The data:

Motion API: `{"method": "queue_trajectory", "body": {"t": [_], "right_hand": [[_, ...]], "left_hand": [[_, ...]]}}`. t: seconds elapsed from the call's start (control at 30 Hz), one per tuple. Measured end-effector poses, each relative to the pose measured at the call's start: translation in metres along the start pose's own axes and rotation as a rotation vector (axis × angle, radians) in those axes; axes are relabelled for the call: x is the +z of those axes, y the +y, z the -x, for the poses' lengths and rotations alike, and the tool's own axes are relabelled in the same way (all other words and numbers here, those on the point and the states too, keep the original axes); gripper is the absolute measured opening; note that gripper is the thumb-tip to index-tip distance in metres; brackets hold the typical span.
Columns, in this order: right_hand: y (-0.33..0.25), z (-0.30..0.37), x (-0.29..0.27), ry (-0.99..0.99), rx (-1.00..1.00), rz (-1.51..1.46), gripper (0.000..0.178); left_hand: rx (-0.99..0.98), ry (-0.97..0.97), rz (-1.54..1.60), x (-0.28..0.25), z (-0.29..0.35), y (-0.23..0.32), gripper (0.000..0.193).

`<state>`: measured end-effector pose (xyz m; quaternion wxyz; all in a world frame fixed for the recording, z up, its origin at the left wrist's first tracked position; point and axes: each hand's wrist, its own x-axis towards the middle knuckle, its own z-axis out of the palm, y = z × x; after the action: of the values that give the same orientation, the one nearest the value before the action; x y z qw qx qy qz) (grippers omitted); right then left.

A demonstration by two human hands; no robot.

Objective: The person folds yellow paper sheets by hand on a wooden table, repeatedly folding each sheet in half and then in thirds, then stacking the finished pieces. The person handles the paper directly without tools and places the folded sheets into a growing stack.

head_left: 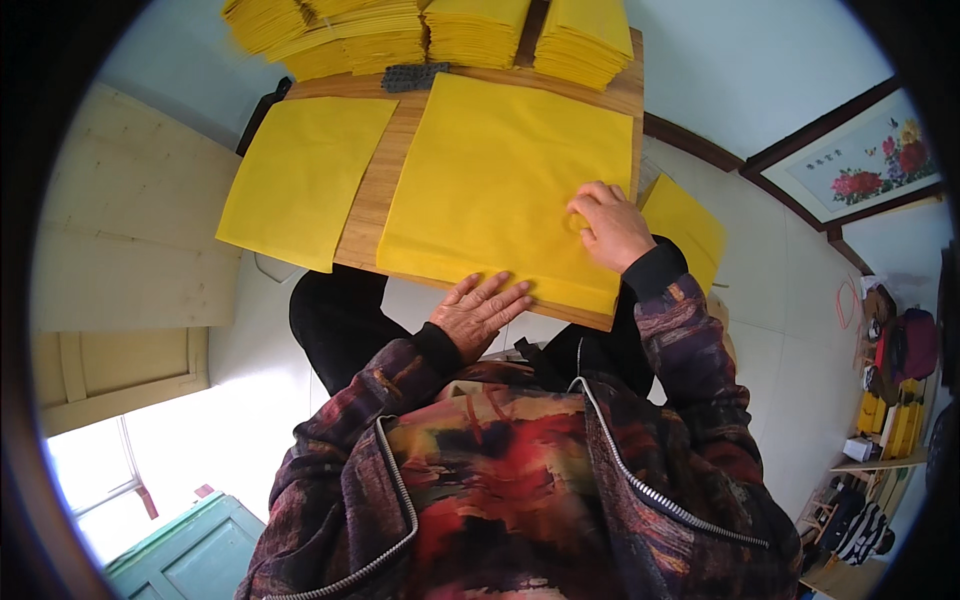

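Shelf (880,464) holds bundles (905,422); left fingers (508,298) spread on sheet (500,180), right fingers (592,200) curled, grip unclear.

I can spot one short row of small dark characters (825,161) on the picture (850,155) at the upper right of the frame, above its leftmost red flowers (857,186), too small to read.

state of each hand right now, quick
Left hand: open, flat on the large yellow sheet.
Right hand: curled on that sheet; cannot tell if holding anything.

Framed flower picture (868,162) and teal panel (205,552).
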<state>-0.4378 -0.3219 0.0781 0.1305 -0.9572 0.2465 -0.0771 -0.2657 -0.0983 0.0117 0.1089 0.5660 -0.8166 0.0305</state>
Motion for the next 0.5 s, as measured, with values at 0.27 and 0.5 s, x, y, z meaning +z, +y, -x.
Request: {"method": "queue_trajectory", "body": {"t": [0.27,0.5], "right_hand": [[0.008,-0.002,0.003,-0.017,0.001,-0.001,0.033],[0.014,-0.004,0.005,0.02,-0.017,0.007,0.036]], "left_hand": [[-0.002,0.046,-0.006,0.002,-0.002,0.001,0.063],[-0.001,0.094,0.004,0.001,-0.001,0.0,0.058]]}}
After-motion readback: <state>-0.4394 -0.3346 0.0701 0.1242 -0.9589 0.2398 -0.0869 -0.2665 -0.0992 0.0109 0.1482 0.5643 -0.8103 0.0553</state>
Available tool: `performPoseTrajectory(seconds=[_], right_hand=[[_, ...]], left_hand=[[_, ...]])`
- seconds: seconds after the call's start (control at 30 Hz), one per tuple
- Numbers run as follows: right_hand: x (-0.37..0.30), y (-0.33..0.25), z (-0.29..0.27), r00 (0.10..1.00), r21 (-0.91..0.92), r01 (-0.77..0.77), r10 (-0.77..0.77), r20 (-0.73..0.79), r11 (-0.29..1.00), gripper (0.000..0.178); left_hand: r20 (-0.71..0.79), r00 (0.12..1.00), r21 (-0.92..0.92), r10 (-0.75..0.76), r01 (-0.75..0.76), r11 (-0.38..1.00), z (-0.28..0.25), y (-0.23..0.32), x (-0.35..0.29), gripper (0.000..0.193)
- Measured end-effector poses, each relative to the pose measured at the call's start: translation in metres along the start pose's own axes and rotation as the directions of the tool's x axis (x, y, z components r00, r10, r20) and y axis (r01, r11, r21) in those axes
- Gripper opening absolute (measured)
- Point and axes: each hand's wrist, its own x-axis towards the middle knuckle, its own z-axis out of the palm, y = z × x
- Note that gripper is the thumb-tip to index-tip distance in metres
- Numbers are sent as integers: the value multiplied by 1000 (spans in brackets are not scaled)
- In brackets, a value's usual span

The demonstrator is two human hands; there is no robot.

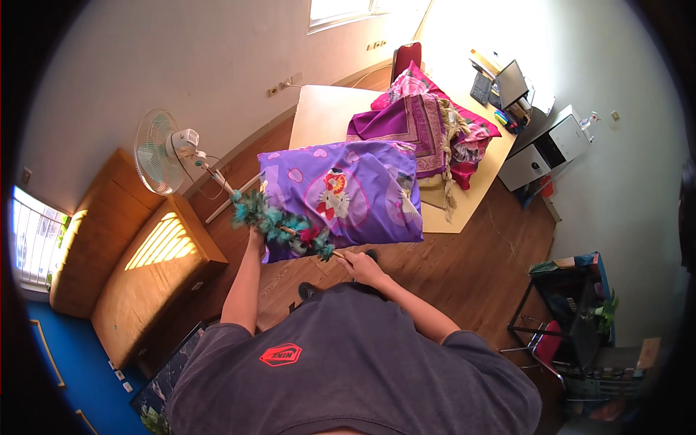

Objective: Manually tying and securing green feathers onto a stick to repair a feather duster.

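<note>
My right hand (362, 267) is closed round the thin wooden handle of a feather duster (272, 220) with teal feathers and a few red ones. Its feathers slant across the near left part of a purple pillow (290, 190) printed with hearts and a cartoon cat. At the pillow's left edge is my left hand (255, 239); feathers cover its fingers, so its grip cannot be made out. The pillow lies partly over the pale table (319, 110) and reaches past its left side. Behind it, a purple fringed cloth (424, 134) lies against pink floral pillows (475, 134).
A standing fan (163, 152) rises to the left of the table, near an orange-brown sofa (156, 268). Beyond the table is a red chair (406, 59). At the right are a laptop (512, 83), a white cabinet (547, 148) and a black-framed rack (565, 297). A cable crosses the wooden floor (500, 254).
</note>
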Motion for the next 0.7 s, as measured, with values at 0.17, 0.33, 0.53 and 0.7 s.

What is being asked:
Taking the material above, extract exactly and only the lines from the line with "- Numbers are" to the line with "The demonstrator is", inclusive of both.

Written response:
- Numbers are sent as integers: the value multiplied by 1000 (spans in brackets are not scaled)
- In brackets, a value's usual span

The demonstrator is two human hands; there is no robot.

The exercise asks for nothing more than this.